Третья позиция – рестриктивная денежная политика. Начиная с 90-х годов все время идет разговор о том, что она безальтернативна, поскольку сдерживает инфляцию. Если же будет инфляция, не будет никакой экономической активности.
На самом деле рестриктивная денежная политика продуктивна в зрелых экономиках, где редки монополистические злоупотребления. В других случаях такая политика далеко не всегда помогает добиться низкой инфляции, что, собственно, мы и видим в России.
Четвертая позиция – курсовая политика. По-моему, даже небольшое повышение реального курса рубля вредит экономике. Подозреваю, что на самом деле за этим скрывается средство антиинфляционного характера. Кроме того, такая политика серьезно увеличивает девальвационные риски. Когда у вас инфляция 6–7%, а реальный курс национальной валюты растет, возникают большие разрывы между ее внутренней и внешней динамикой и, как следствие, увеличивается вероятность обвальной девальвации.
Следующая, пятая, позиция – очень важная: совершенствование инвестиционного климата. Его почему-то ставят во главу угла, когда говорят о необходимости начать процесс реиндустриализации. Прежде всего педалируется установка на создание благоприятных условий только для потенциальных инвесторов: снижение налогового бремени, гипертрофированные надежды на прямые иностранные инвестиции и малый бизнес.
Разумеется, благоприятные условия для инвесторов необходимы, но для решения задач реиндустриализации российской экономики явно недостаточны. Постоянно идет разговор о снижении налогового бремени для потенциальных инвесторов как об основном драйвере экономического роста. Я убежден, что это далеко не так. Исследования последних лет, в том числе таких гуру современной экономической науки, как Пол Кругман или Джозеф Стиглиц, доказывают эмпирически, что излишнее неравенство не способствует, а вредит росту. У нас скандальное неравенство. И если оно будет усиливаться, то проблема справедливости или несправедливости превратится из этической в реальную проблему «закупорки» роста, потому что сужение среднего класса неизбежно ведет к снижению покупательной способности.
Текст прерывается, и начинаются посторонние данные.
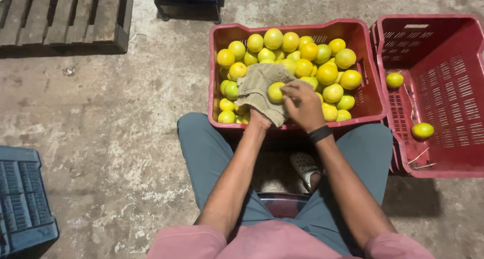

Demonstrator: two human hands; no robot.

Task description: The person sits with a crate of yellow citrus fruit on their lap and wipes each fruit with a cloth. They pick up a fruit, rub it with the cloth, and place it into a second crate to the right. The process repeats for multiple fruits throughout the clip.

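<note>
A: Right, from the head view, what are the hands doing?

B: The left hand (258, 119) is wrapped in a beige cloth (258, 90), which cradles a yellow-green citrus fruit (275, 92) over the full red crate (222, 37). The right hand (304, 103) is closed over that same fruit, fingers curled on its side.

A: Any risk?

B: I'd judge the fruit could slip out of the cloth if the grip loosens, and drop onto the heap, bruising it or knocking others about. The cloth's loose corner might also snag on the crate's rim.

A: And around them?

B: A second red crate (454, 153) stands touching the first on the right, holding two fruits (422, 131). The floor is rough, stained concrete (101, 138). A wooden pallet (65, 17) lies at upper left, a dark blue crate (22, 203) at lower left.
</note>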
Надежды на прямые иностранные инвестиции как «палочку-выручалочку» также сомнительны: даже при идеальном климате их не будет, если не будет собственных инвестиций. Прямые иностранные инвестиции в Россию и без того значительны и направлены туда, где возникает быстрая и большая прибыль: в сырьевые отрасли и пищевую промышленность.
Про малый бизнес постоянно говорят, что нужно достигать западных стандартов, т.е. 60–70% ВВП, у нас – 20%. Между тем наш малый бизнес очень развит, очень эффективен и очень организован, а не дает он 70% ВВП потому, что нет большого индустриального бизнеса, который, в отличие от топливно-сырьевого, как раз и нуждается в малых предприятиях.
Если бы у нас были крупные корпорации, выпускающие готовую продукцию, то стихийно возникло бы много малых и средних предприятий, которые производили бы для них узлы и детали. Так что никакое «одно окно», придуманное для инициации малой деятельности, ничему не поможет. Так, в строительстве и сфере услуг малый бизнес существует и очень мощно работает и без всякого «окна», нельзя же серьезно думать, что молодые бизнесмены «лежат на печи» и ждут, пока Министерство экономического развития создаст им благоприятные условия.
Когда предприниматели видят, что их продукция продается, они справляются и с нашим неправовым сознанием, и с любыми административными барьерами.